Mulanya ia merasa shock sebab dirinya melanggar kepantasan ala Eropa, namun ibu kosnya menganggap itu biasa saja. Ia mengalami gegar budaya. Belakangan ia tahu kalau laki-laki dan perempuan punya posisi berbeda di rumah. Perempuan kerap dipingit dan tidak diijinkan keluar rumah. Laki-laki malah dibebaskan. Gegar budaya kedua dialaminya ketika melihat sejumlah anak kecil bermain bola. Demi membedakan lawan dan kawan, maka satu pihak membuka baju dan telanjang bulat. Kembali ia shock sebab anak-anak di Eropa dan Amerika tidak pernah bermain dalam keadaan telanjang.

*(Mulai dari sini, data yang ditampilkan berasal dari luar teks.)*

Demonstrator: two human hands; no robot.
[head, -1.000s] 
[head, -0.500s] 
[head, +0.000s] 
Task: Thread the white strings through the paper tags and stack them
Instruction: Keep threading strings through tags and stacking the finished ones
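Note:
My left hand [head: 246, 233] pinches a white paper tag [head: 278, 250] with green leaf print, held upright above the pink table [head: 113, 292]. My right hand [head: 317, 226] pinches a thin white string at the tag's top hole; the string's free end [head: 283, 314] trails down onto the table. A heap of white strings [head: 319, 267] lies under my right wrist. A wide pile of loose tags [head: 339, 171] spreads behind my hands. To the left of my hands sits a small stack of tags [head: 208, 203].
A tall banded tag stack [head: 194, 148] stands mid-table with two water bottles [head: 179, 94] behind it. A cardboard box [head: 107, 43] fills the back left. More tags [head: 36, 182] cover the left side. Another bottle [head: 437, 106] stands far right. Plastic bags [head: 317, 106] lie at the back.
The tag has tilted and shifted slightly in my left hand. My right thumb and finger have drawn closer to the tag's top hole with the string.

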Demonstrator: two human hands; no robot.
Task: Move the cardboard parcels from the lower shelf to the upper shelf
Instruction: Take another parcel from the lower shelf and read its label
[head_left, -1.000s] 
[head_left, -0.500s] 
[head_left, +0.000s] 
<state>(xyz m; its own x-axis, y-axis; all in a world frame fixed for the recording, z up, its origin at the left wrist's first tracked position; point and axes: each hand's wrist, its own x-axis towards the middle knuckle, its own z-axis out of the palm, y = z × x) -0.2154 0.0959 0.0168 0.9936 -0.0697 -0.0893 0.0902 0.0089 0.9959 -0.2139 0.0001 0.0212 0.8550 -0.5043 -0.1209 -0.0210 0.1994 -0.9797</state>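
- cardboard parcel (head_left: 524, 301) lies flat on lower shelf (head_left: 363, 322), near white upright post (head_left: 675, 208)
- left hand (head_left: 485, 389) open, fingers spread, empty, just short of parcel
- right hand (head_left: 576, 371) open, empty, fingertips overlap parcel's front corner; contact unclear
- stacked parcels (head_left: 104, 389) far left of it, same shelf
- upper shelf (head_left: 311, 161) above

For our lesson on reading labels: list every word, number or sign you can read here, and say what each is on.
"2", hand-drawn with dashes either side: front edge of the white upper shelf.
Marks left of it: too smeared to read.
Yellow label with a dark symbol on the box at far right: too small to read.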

Saya suka membaca bagian ini. Setiap peneliti pastilah berhadapan dengan berbagai ketidaknyamanan. Pada setiap ketidaknyamanan itu, seorang peneliti terus belajar, sembari memperbaharui pengetahuan teoritik dan metodologi yang digunakannya. Ben memutuskan untuk belajar bahasa Indonesia hingga level mahir. Ia belajar bahasa Jawa pada Professor Poerbatjaraka. Ia bergaul dan berinteraksi dnegan banyak orang, menhabiskan waktunya untuk nonton gamelan, tari, hingga atraksi kesurupan. Ia melalui banyak peristiwa, sampai-sampai pernah dikira intel Belanda. Dari banyak pengalaman lapangan, ia terus mengasah dirinya untuk memahami semua ekspresi lokal, yang mempengaruhi kedalaman analisisnya.

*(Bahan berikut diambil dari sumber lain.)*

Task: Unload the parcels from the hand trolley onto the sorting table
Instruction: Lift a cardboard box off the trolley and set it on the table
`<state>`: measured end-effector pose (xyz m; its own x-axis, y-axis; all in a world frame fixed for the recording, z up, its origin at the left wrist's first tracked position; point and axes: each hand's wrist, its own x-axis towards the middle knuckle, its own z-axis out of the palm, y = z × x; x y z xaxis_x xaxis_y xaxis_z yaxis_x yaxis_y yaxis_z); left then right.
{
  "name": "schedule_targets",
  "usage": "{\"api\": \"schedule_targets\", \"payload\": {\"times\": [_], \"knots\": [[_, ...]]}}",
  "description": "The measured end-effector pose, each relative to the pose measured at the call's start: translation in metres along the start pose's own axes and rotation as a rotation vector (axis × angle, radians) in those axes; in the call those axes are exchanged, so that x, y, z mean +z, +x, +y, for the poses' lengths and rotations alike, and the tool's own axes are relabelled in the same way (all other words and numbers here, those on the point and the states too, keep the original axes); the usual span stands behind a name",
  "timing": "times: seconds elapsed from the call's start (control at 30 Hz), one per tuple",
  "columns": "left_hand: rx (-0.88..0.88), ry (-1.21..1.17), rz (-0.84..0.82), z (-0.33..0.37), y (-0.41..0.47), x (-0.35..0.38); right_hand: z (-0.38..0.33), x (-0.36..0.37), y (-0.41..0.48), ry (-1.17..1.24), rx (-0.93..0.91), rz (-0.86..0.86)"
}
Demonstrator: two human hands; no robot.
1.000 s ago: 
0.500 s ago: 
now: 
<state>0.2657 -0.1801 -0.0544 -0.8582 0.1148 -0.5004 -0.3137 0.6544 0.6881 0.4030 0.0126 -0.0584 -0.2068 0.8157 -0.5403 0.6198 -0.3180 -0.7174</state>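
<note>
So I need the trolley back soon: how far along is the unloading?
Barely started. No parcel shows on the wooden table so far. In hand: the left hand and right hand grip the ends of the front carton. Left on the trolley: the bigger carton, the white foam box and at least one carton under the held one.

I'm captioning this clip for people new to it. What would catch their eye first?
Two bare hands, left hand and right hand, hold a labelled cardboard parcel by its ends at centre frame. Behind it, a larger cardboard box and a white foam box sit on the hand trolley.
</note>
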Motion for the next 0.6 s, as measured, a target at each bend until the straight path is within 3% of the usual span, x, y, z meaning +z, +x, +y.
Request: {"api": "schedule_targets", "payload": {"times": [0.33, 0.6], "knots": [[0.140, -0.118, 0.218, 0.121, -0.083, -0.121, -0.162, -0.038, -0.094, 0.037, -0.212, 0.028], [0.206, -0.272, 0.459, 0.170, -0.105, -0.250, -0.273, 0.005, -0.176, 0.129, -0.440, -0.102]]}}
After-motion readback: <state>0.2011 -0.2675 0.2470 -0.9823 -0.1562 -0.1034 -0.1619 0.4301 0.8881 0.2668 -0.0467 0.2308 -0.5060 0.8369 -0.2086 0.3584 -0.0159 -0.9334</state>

Membaca halaman 99, saya tertegun. Ia bercerita tentang sesuatu yang paling substansi dari kerja lapangan. Ia menyebut sesuatu yang lebih penting, yakni tidak fokus pada riset, melainkan rasa ingin tahu yang tak pernah padam tetang segala hal lalu mencatatnya. Ia mengatakan:

“Saya mulai menyadari sesuatu yang mendasar perkara kerja lapangan; bahwa percuma kiranya untuk berkonsentrasi semata-mata pada “proyek riset”. Orang harus punya rasa ingin tahu yang tak ada habisnya tentang segala sesuatu, mempertajam mata dan telinga, dan mencatat hampir apa saja. Inilah rahmat besar kerja semacam ini. Mengalami rasa menjadi orang asing membuat semua indera jauh lebih peka ketimbang biasanya, dan kedekatan pada kajian komparatif jadi kian dalam. Ini sebabnya kerja lapangan juga berguna saat kau kembali ke tempat asal. Kau akan mengembangkan kebiasaan mengamati dan membuat perbandingan yang mendoong atau memaksamu mulai menyadari bahwa budayamu sendiri juga sama anehnya –asalkan kau melihat dengan cermat, tak berhenti membuat perbandingan, dan menjaga jarak secara antropologis.”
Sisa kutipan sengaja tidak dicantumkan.